- PROBLEM -
All the data below needs to be retyped exactly as shown.

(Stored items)
┏━━
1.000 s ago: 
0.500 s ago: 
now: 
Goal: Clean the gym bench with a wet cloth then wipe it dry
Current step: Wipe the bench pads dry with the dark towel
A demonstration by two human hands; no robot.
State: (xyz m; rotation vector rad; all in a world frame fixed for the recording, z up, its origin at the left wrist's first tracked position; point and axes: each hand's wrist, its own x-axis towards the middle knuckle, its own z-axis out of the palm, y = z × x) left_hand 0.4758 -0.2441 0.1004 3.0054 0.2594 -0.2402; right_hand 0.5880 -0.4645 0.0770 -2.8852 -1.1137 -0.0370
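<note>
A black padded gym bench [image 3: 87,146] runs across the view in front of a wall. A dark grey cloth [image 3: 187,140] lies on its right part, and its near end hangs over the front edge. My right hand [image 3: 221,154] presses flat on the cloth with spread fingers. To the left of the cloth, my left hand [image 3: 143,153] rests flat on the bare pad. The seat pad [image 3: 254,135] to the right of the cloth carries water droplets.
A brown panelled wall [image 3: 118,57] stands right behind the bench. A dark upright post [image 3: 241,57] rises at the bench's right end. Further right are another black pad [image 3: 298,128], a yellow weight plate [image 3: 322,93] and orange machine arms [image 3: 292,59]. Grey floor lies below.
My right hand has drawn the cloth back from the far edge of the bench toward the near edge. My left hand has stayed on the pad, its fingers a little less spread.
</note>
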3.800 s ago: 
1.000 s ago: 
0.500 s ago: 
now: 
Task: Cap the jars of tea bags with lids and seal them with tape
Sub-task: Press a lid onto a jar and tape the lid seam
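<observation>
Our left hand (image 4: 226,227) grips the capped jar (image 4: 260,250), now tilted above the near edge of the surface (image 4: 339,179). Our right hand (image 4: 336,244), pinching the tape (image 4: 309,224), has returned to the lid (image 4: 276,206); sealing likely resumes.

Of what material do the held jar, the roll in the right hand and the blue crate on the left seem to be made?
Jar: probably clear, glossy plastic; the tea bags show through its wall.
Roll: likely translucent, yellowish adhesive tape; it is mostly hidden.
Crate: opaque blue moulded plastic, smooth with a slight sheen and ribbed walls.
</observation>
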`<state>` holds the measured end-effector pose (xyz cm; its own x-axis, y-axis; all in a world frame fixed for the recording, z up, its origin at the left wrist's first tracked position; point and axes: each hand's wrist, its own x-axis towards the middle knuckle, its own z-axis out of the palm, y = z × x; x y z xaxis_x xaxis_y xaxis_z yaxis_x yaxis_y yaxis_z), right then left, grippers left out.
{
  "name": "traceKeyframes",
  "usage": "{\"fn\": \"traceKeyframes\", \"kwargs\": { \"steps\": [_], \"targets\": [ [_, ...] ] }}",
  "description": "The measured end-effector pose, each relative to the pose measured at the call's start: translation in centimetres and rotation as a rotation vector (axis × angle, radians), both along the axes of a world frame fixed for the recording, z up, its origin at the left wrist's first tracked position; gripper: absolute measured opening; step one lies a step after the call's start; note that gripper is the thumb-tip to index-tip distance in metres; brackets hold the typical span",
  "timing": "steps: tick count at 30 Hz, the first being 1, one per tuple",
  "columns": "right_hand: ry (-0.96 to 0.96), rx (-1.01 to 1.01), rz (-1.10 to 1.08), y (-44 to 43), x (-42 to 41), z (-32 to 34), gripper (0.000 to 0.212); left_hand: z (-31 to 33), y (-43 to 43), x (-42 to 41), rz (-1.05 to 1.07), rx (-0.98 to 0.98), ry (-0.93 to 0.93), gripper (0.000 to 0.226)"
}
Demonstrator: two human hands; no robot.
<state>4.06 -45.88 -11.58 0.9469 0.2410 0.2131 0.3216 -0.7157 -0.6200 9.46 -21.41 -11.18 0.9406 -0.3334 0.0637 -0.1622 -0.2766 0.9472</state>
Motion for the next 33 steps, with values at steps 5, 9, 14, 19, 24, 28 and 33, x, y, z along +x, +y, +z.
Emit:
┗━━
- RESPONSE TO THIS TASK -
1.000 s ago: 
0.500 s ago: 
now: 
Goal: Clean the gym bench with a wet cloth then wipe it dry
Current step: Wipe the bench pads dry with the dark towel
A demonstration by two human hands; no robot.
State: (xyz m; rotation vector rad; all in a world frame fixed for the recording, z up, its origin at the left wrist's first tracked position; point and axes: each hand's wrist, its own x-axis towards the middle knuckle, its own z-axis out of the palm, y = z × x) left_hand 0.4758 -0.2441 0.1004 3.0054 0.2594 -0.2402; right_hand 0.5880 -0.4645 0.0770 -2.8852 -1.1137 -0.0370
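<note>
A black padded gym bench [image 3: 87,146] runs across the view in front of a wall. A dark grey cloth [image 3: 187,140] lies on its right part, and its near end hangs over the front edge. My right hand [image 3: 221,154] presses flat on the cloth with spread fingers. To the left of the cloth, my left hand [image 3: 143,153] rests flat on the bare pad. The seat pad [image 3: 254,135] to the right of the cloth carries water droplets.
A brown panelled wall [image 3: 118,57] stands right behind the bench. A dark upright post [image 3: 241,57] rises at the bench's right end. Further right are another black pad [image 3: 298,128], a yellow weight plate [image 3: 322,93] and orange machine arms [image 3: 292,59]. Grey floor lies below.
My right hand has drawn the cloth back from the far edge of the bench toward the near edge. My left hand has stayed on the pad, its fingers a little less spread.
</note>
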3.800 s ago: 
1.000 s ago: 
0.500 s ago: 
now: 
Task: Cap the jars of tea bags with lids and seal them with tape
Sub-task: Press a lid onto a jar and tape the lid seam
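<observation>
Our left hand (image 4: 226,227) grips the capped jar (image 4: 260,250), now tilted above the near edge of the surface (image 4: 339,179). Our right hand (image 4: 336,244), pinching the tape (image 4: 309,224), has returned to the lid (image 4: 276,206); sealing likely resumes.

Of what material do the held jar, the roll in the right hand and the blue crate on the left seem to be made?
Jar: probably clear, glossy plastic; the tea bags show through its wall.
Roll: likely translucent, yellowish adhesive tape; it is mostly hidden.
Crate: opaque blue moulded plastic, smooth with a slight sheen and ribbed walls.
</observation>
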`<state>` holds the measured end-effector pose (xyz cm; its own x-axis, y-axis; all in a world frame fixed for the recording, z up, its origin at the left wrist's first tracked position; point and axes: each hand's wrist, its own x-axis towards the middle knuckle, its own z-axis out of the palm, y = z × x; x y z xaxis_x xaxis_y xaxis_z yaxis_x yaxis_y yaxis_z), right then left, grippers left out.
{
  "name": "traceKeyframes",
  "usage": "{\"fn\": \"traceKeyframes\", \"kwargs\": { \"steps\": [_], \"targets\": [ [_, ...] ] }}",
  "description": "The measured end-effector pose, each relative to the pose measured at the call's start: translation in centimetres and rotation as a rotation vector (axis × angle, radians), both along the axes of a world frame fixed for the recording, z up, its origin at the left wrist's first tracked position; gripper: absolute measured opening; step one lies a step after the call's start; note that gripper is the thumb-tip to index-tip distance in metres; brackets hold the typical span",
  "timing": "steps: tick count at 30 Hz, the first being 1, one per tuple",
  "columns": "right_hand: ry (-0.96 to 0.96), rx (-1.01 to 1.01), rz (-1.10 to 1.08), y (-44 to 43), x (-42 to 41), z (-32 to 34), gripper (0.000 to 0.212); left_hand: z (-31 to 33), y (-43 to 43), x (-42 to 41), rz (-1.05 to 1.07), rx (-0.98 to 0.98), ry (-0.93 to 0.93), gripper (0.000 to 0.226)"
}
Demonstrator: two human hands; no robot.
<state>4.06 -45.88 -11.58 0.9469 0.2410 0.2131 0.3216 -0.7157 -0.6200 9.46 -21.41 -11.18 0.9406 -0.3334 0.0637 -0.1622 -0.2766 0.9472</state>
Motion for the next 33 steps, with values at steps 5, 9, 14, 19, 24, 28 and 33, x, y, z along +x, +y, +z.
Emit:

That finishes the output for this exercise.